Lorsque Duban arrivait, comme pensionnaire, à la villa Médicis, il y précédait d’une année seulement M. Henri Labrouste, qu’allaient rejoindre à leur tour, dans le cours des deux années suivantes, M. Duc et M. Vaudoyer. Ainsi,— fait remarquable, — quatre concours consécutifs envoyaient et réunissaient à Rome les quatre artistes qui devaient un jour exercer le plus d’influence sur notre école d’architecture et en renouveler le plus résolument les doctrines. Ces futurs réformateurs de l’art, représenté alors, — à l’exception de Percier, de Huyot et de deux ou trois autres, — par les croyans sans réserve au vieux dogme académique, ces jeunes gens, ainsi rapprochés et s’encourageant réciproquement de leurs efforts, formaient déjà un groupe de talens assez convaincus pour conspirer activement à la même fin, assez bien inspirés pour que l’opinion, commençât à s’émouvoir de leur tentative, en attendant qu’elle se décidât à en devenir ouvertement complice.
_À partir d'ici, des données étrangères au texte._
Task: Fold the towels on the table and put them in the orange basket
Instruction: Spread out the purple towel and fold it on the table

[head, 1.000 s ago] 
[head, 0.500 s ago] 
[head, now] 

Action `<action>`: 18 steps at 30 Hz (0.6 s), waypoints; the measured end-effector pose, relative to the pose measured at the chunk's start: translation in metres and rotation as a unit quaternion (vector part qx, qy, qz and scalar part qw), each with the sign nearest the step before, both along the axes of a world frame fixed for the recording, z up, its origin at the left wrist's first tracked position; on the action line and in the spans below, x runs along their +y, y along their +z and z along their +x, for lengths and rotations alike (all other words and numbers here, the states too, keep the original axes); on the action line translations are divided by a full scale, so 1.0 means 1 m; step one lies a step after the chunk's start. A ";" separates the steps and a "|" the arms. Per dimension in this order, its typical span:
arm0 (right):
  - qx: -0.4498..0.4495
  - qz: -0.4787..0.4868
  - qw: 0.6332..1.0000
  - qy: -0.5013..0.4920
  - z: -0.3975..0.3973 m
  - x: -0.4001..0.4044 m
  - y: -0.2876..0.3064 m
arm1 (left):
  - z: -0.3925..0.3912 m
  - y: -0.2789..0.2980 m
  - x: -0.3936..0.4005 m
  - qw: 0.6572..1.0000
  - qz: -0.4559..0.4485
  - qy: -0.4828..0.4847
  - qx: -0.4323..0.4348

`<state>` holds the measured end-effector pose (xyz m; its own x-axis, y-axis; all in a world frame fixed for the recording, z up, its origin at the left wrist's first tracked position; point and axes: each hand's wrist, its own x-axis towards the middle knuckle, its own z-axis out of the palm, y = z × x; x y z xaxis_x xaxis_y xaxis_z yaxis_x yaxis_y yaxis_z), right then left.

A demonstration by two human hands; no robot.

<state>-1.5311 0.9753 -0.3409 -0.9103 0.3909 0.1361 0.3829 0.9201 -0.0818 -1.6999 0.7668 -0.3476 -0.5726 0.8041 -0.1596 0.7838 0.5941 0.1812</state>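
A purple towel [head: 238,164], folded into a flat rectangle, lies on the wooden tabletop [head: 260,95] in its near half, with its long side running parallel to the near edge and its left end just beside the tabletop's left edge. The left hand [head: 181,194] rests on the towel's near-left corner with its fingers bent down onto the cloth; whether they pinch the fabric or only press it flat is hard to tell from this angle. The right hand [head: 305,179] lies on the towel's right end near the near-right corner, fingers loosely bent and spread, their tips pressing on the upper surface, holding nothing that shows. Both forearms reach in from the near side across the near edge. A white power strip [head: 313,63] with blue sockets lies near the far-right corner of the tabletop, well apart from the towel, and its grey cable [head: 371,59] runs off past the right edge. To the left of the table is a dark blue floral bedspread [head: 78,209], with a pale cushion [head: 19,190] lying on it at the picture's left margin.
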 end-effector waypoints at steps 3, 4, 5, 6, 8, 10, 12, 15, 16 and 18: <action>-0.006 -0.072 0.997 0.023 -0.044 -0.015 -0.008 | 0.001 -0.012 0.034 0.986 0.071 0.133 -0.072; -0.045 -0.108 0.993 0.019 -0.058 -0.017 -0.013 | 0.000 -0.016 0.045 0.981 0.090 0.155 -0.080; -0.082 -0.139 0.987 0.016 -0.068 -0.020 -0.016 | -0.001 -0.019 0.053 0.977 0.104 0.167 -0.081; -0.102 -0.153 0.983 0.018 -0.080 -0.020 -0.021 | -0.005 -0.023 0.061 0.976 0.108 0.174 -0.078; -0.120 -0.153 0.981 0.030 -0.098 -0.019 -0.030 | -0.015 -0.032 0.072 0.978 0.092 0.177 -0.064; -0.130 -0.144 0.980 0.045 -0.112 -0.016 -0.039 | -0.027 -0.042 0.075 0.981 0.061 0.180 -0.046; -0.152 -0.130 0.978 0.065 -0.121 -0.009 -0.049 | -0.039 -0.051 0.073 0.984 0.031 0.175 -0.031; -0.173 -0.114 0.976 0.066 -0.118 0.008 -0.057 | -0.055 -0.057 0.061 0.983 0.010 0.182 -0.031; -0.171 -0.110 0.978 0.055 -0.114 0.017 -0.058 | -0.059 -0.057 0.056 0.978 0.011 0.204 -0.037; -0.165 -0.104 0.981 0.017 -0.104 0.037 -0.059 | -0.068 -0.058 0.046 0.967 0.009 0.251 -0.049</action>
Aux yeux des maîtres cependant, j’entends de ceux qui, à tort ou à raison, passaient pour tels, Duban et les siens n’étaient encore que des disciples égarés, des insurgés peu dangereux, dont il suffisait, pour le triomphe de la bonne cause, de railler à huis-clos la témérité ou parfois de dénoncer publiquement les erreurs. Malheureusement, parmi les artistes appartenant à la nouvelle génération, les prétendues erreurs s’accréditaient, le mouvement qu’à Rome on travaillait à déterminer avait ici son contre-coup. Chaque travail annuellement envoyé par les pensionnaires pour satisfaire aux prescriptions du règlement précisait de plus en plus les principes, le sens, l’objet de la réforme, et recrutait à celle-ci de nouveaux adhérens. Enfin, lorsque parurent les derniers envois de Duban, — un projet pour Un

  1. Le père de Duban, marchand de cristaux établi rue Coquilère, avait marié sa fille, l’aînée de ses trois enfans, à Debret.